In order to identify specimens of sufficient quality, researchers need information about how the specimen has been stored, when was it thawed, what procedure was used to collect it, etc. The Cancer Biomedical Informatics Grid (caBIG) [1] program has implemented caTissue [2], a biorepository tool for biospecimen inventory management, tracking, and annotation. The caTissue information model includes information about collection. storage, quality assurance, and distribution of specimens. This information could be represented as, for example, an OPM graph. Multiple provenance related queries are described in [3].

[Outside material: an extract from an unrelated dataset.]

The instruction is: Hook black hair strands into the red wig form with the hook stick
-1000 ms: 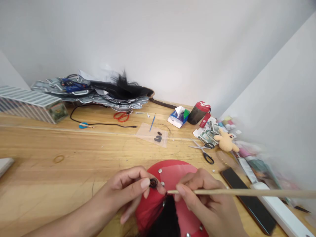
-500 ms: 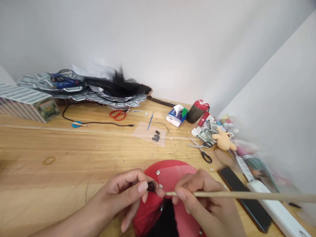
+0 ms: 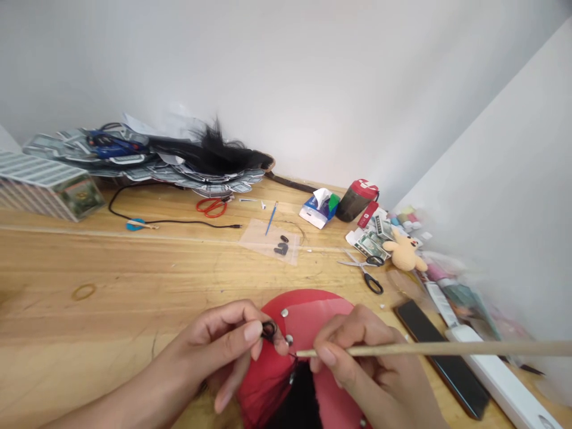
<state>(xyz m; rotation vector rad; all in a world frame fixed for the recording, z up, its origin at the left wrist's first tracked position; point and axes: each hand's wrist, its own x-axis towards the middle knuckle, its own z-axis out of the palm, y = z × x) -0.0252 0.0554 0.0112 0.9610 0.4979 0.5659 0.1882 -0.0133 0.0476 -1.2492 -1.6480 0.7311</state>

[1] https://cabig.nci.nih.gov/ [2] https://cabig.nci.nih.gov/tools/catissuesuite [3] https://cabig-kc.nci.nih.gov/Biospecimen/KC/index.php/CaTissue_1.1_Deployment_Guide_Chapter_6:_Deploying_caTissue_caGrid_Data_Service#Running_the_caGrid_test_queries

Goal

Describing caTissue data in a common provenance model enable:

  1. Answering more sophisticated provenance-related queries than are now possible using the caBIG Query Language (CQL).
  2. A more flexible approach to describing provenance than is possible using the current caTissue information model.
  3. Combining this information with provenance information from other tissue banking repositories to enable high-level, federated query.
  4. Combining this information with other provenance information (e.g. micorarray experiment provenance) to enable assembling more complete analysis..

Use Case Scenario

A researcher executes a query across multiple tissue repositories for all specimens that

  • were collected by procedure XYZ
  • have a clinical diagnosis of ABC
  • were fixed in formalin 30 minutes or less and were embedded in a low melting point paraffin

The researcher receives candidate specimens from each system.

Problems and Limitations

  1. caBIG data sources are currently not exposed through SPARQL endpoints.
  2. The caTissue model is expressed as UML which would need to mapped to some appropriate ontology.